Aus Sicht des Oberlandesgerichts sei die Klageforderung auch nicht verjährt. Eine der Regelung aus 17 Abs. 1 Satz 1 StromGVV nachgebildete Klausel aus den AGB des Liefervertrages begegne keinen AGB-rechtlichen Bedenken. Maßgebend für den Beginn der Verjährungsfrist sei nicht der Zeitpunkt, zu dem der Versorger die Fälligkeit durch Vorlage einer Abrechnung hätte herbeiführen können, sondern der Zeitpunkt, an dem die Nachforderungsansprüche fällig würden. Es komme also nicht auf die Ausstellung der ersten, fehlerhaften Rechnungen, sondern auf die Ausstellung der Korrekturrechnungen an. Eine Verwirkung der Klageforderung komme ebenfalls nicht in Betracht. Aus der kommentarlosen Übersendung der fehlerhaften Ursprungsabrechnungen habe der Kunde nicht schließen können, dass der Versorger keine Nachzahlungen im Falle von Berechnungsfehlern erheben würde.

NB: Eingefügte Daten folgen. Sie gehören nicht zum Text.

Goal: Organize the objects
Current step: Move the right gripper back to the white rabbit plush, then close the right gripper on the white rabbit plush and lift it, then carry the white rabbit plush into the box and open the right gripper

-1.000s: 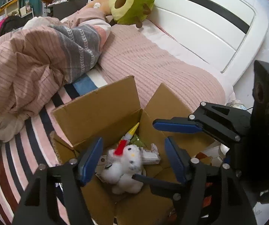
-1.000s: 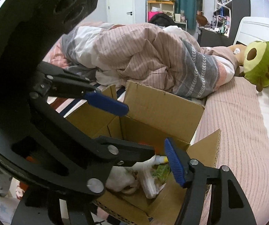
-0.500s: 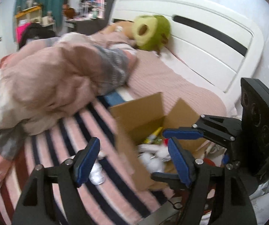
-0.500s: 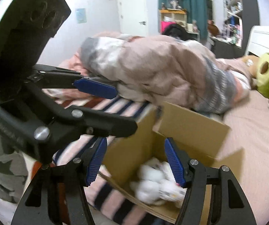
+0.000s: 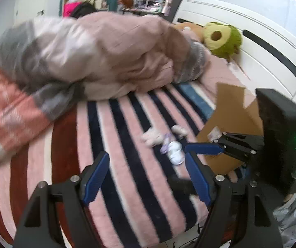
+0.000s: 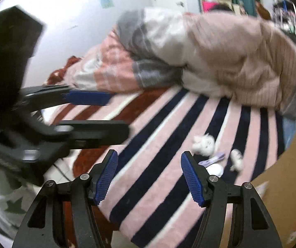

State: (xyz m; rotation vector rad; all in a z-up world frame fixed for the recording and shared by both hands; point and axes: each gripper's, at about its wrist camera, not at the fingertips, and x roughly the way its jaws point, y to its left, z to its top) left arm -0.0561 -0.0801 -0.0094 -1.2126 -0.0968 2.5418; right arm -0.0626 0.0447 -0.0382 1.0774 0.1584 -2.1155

Mit Blick auf die Abweisung der Widerklage des Kunden sind insbesondere die Ausführungen des Oberlandesgerichts Hamm zur Frage der Zurechnung des Verschuldens des Messstellenbetreibers an den Versorger interessant. Aus Sicht des Gerichts handele der Messstellenbetreiber bei der Ermittlung und Verarbeitung der Messwerte nicht als Erfüllungsgehilfe des Versorgers im Sinne von § 278 BGB. Der Messstellbetreiber erfülle mit der Ablesung der Messgeräte und der anschließenden Berechnung des Stromverbrauchs eine eigene Pflicht. Im Übrigen habe der Messstellenbetreiber den Fehler nicht grob fahrlässig verursacht. Er habe einen schlichten, wenngleich ungewöhnlichen Rechenfehler begangen, der sich anschließend unverändert fortgesetzt habe, aber nicht jedem Sachkundigen gleichsam ins Auge habe fallen müssen. Daher könnte sich der Versorger erfolgreich auf die – ebenfalls AGB-rechtlich wirksame – Haftungsbeschränkung aus dem Stromliefervertrag berufen.

Die Entscheidung des Oberlandesgerichts Hamm ist rechtskräftig.